Carmela podía enumerar: 0 papás y 0 mamás. Una abuela que valía por mil (aunque sus ingresos mensuales no llegaban ni a esa cifra). Las 2 veces que había tomado un helado el verano pasado. Los 3 besos recibía de la abuela cada día: el del desayuno, cuando volvía a su casa antes de esconderse el sol y después de rezar pidiendo dulces sueños. Los 4 centímetros que había crecido en el último año. Sus 5 juguetes favoritos: la muñeca bebé “Julita”, cuya cabeza blanca y pelado se iluminaba de noche, un oso panda que recibía más cuidado y atención que los verdaderos ejemplares panda en extinción, una valijita de médico con la que creía tener el poder de curar a sus canes, una pelota de trapo que alguna vez fue rosa y un rompecabezas que armaba de memoria y con los ojos cerrados. Los 6 ruleros que su nona le hacía poner en su cabeza los sábados para ir a misa los domingos en la mañana. Las 7 cuadras que caminaba hacia la escuela. Los 8 perros que ella alimentaba con lo que encontraba, que la seguían por el barrio persiguiendo su inconfundible perfume a mate cocido y mandarina. Los 9 hermanos que le habría gustado tener. Las 10 docenas de alfajorcitos de maicena que salía a vender por las calles del centro, por orden de la abuela, por la tarde en verano y por la mañana en invierno, para evitar los peligros que acechan, sobre todo, en la oscuridad, y sus 11 años recién cumplidos.
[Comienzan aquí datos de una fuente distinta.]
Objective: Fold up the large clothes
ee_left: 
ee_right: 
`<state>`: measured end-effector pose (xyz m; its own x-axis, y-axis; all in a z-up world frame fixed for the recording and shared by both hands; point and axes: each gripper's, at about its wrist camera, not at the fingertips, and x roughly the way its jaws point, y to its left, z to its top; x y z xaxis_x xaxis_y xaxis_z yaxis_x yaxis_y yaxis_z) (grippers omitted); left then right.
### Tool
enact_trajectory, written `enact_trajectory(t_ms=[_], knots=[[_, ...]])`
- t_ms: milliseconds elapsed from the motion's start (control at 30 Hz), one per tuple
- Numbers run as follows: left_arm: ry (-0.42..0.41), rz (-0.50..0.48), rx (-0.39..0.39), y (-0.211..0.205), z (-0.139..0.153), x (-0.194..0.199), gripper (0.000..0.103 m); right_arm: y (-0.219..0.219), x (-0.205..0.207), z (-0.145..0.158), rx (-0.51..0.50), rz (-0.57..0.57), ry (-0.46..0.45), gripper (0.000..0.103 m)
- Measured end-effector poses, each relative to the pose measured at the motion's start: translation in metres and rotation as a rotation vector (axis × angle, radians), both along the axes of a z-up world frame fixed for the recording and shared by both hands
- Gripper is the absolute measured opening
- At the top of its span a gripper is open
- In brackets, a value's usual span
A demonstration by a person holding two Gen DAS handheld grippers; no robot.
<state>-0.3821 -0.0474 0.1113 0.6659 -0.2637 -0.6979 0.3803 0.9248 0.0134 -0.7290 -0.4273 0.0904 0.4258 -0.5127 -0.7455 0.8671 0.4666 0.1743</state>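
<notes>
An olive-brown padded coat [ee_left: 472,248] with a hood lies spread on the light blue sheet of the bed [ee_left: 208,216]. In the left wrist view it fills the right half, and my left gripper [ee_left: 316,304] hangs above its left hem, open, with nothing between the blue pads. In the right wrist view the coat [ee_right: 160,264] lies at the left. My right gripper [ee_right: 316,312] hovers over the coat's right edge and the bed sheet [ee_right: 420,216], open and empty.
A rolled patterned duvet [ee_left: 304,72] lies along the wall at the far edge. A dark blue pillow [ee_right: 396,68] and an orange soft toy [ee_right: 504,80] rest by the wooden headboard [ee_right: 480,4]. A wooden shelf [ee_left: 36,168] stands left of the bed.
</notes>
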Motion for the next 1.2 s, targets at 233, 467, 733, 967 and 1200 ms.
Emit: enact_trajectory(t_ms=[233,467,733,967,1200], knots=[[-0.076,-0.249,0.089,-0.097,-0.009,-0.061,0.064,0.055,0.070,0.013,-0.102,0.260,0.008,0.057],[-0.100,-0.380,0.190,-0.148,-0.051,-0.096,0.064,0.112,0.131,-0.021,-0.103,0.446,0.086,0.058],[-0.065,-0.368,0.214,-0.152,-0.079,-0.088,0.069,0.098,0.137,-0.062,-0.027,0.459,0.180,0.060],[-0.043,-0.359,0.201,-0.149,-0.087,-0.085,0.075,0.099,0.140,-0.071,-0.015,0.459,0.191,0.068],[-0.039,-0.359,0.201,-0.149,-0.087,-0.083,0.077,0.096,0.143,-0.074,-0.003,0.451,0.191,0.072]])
Como todas las mañanas, cubierta del frío seco de ese junio con el tapadito rojo de lana que le había tejido su abuela hacía unos años, se paró en el semáforo de siempre a vender las diez docenas que le traían a las dos algo de pan y paz. Sus manos chiquitas, aún envueltas en unos guantes gordos, no aguantaban la temperatura glacial de esa mañana, entonces, llevó la canasta a su cabeza, la escondió debajo de la caperuza y guardó sus manitas en los bolsillos. Por el frío, los transeúntes habían evitado salir a la calle y los conductores que pasaban en auto, aún los que ya la conocían, no le habrían la ventana para que no se les escapara la calefacción.
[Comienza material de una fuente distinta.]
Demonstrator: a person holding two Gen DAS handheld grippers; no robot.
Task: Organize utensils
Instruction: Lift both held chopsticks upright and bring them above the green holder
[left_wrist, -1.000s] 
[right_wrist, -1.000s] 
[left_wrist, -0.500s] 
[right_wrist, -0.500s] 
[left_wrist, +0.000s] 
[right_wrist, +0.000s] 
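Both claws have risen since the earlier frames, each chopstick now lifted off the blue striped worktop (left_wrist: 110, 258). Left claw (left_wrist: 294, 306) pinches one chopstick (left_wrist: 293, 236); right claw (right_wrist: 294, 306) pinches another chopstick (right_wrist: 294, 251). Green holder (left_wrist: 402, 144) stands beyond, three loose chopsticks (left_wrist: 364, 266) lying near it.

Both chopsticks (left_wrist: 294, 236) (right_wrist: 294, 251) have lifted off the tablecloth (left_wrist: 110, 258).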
Llegó al colegio con la docena sin vender y las cuentas sin pagar. Estaban a fin de mes, y entre lo que gastaban de supermercado, las garrafas para pasar el invierno y los remedios de la abuela, el último aumento jubilatorio les parecía un burla. “Nos sube la pensión ahora la Cris para que la votemos…. pero las cosas están tan caras que más que votarla, deberíamos botarla”, decía la nona riéndose sola, mientras Carmela la miraba extrañada, sin entender el chiste. Ya había dicho que no iría al viaje de egresados, había pedido permiso para fotocopiar los libros de ese semestre (a pesar de que le habían dicho que “eso no se hacía”) y no tenía problema en usar el uniforme viejo pero remendado de una de sus compañeritas, pero quería ir de visita al Museo y tenía que conseguir algo de plata para el día siguiente.
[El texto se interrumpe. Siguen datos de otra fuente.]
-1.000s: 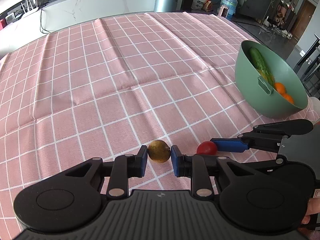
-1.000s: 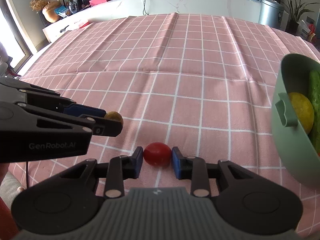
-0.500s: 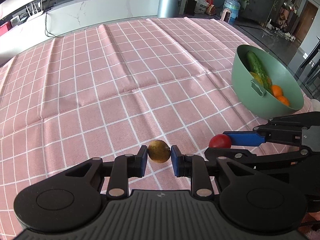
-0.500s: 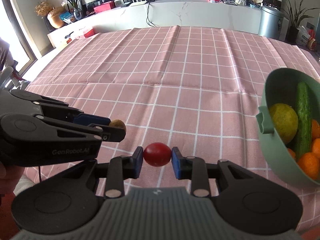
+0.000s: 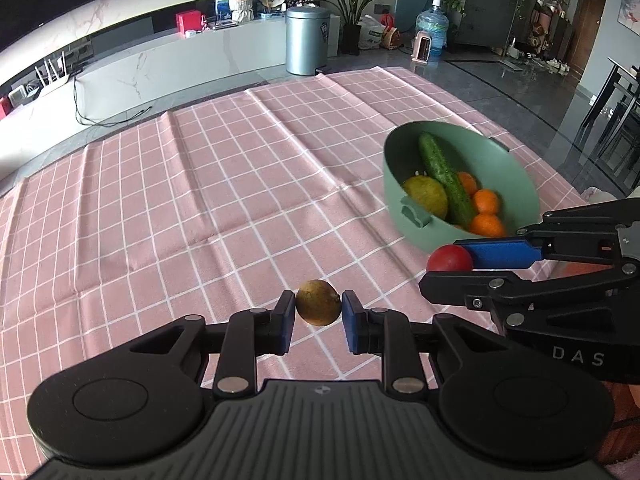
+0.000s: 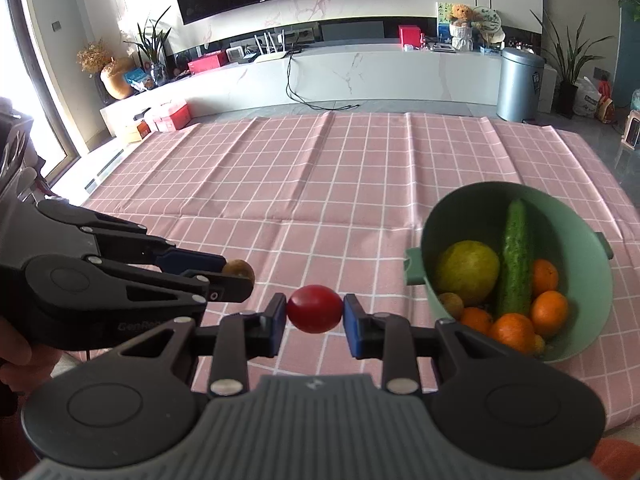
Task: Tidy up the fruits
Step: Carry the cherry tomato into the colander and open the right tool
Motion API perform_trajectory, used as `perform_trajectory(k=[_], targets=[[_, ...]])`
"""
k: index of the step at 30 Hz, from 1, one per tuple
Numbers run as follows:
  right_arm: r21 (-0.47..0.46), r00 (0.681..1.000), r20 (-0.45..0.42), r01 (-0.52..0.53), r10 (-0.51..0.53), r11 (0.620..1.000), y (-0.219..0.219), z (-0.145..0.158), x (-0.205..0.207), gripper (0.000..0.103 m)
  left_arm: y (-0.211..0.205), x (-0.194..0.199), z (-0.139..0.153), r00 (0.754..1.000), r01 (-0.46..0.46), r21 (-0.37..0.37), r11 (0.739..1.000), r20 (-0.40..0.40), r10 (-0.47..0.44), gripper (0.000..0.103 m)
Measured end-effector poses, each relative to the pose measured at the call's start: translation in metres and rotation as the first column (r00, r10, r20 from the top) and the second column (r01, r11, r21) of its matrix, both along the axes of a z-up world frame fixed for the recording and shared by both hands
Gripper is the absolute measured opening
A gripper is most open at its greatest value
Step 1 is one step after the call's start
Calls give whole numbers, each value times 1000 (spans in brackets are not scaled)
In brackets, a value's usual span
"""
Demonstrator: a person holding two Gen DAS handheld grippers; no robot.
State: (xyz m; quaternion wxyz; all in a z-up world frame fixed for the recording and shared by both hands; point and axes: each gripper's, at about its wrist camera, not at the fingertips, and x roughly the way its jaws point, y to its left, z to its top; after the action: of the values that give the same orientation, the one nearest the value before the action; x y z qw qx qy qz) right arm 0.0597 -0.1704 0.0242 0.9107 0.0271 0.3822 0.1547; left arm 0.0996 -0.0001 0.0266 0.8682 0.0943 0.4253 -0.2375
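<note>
Both fruits are now riding clear of the cloth [image 5: 224,216] — a second ago they were resting on it. The left gripper [image 5: 319,316] is clamping a small olive-brown fruit [image 5: 318,302], and the right gripper [image 6: 315,315] is pinching a red tomato [image 6: 315,309]. Both are hanging in the air near the bowl [image 6: 600,280], so the carry looks underway, with only the drop left. The tomato is glossy and smooth; the brown fruit is dull, slightly speckled, roundish. The bowl is matte green with small lug handles, already holding a bumpy cucumber [image 6: 514,256], oranges [image 6: 548,308] and a yellow citrus [image 6: 466,272]. The cloth is pink, white-gridded, creased.
</note>
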Motion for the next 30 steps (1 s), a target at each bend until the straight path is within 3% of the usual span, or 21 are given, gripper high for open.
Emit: perform_trajectory(k=[12, 22, 30], targets=[[-17, 995, 69, 73, -72, 997, -83, 29, -25, 27, -71, 3, 29, 995, 102, -86, 991, 10, -102, 28], [-102, 994, 39, 102, -99, 989, -145, 17, 12, 27, -128, 44, 1, 986, 124, -116, 985, -96, -136, 28], [-173, 1000, -11, 13, -15, 985, -154, -11, 54, 27, -155, 67, -28, 971, 132, -128, 983, -184, -154, 28]])
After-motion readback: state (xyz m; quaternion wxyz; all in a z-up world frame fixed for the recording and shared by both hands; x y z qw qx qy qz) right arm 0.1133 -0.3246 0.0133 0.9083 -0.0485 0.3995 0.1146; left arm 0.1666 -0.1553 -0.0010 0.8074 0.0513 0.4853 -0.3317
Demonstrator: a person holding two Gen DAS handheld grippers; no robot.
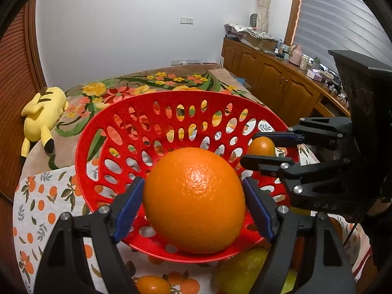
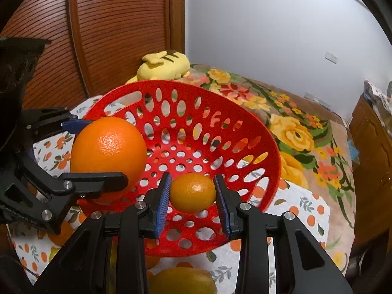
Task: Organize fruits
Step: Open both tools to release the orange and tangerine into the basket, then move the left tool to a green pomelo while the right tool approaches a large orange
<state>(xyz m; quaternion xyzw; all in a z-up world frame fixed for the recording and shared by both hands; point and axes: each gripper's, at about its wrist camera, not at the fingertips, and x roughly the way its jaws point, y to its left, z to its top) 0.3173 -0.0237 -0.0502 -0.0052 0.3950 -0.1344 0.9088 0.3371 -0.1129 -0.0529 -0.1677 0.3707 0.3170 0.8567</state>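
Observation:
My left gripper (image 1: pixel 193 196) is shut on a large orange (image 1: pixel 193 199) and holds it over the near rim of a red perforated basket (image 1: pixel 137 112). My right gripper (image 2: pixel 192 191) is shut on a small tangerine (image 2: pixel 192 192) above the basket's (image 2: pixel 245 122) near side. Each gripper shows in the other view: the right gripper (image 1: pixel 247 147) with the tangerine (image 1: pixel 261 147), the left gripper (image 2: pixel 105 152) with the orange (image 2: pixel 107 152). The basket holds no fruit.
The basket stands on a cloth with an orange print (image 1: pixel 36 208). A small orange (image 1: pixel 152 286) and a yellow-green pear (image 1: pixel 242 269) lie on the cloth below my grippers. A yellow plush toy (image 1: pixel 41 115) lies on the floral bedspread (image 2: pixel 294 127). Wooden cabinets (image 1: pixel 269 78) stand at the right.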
La profe de Educación Física había viajado y salieron un ratito antes, por lo que aprovechó para ir a vender el saldo de alfajores que ya había vuelto a ubicar en su cabeza. “La abuela no va a darse cuenta”, pensó. Estaba comenzando a oscurecer cuando desde un camión le ofrecieron comprar todo el sobrante. “Pero vení, afuera hace frío, te pago arriba del auto”, le dijo un hombre, gordo y colorado. A pesar de la tentadora oferta de liberarse de toda la venta de día, la abuela la había prevenido de hablar con extraños, consejo que se le refrescó cuando el hombre intentó aprisionarla del brazo. Bajó corriendo del vehículo y corrió hasta la esquina, donde un patrullero de policía vigilaba la zona. Asustada por el conductor, que seguía mirándola desde el móvil, zamarreó al Cabo Ramírez, que adormecido escuchaba la radio para rogarle por auxilio. El policía sonrió y la invitó a subir. Ella se desplomó en el asiento, creyendo estar a salvo.
“En la ciudad, a diferencia de los cuentos, es más difícil identificar al lobo del cazador”, dijo después a su abuela cuando llegó con la caperuza y el alma rota a su hogar, muchas horas después.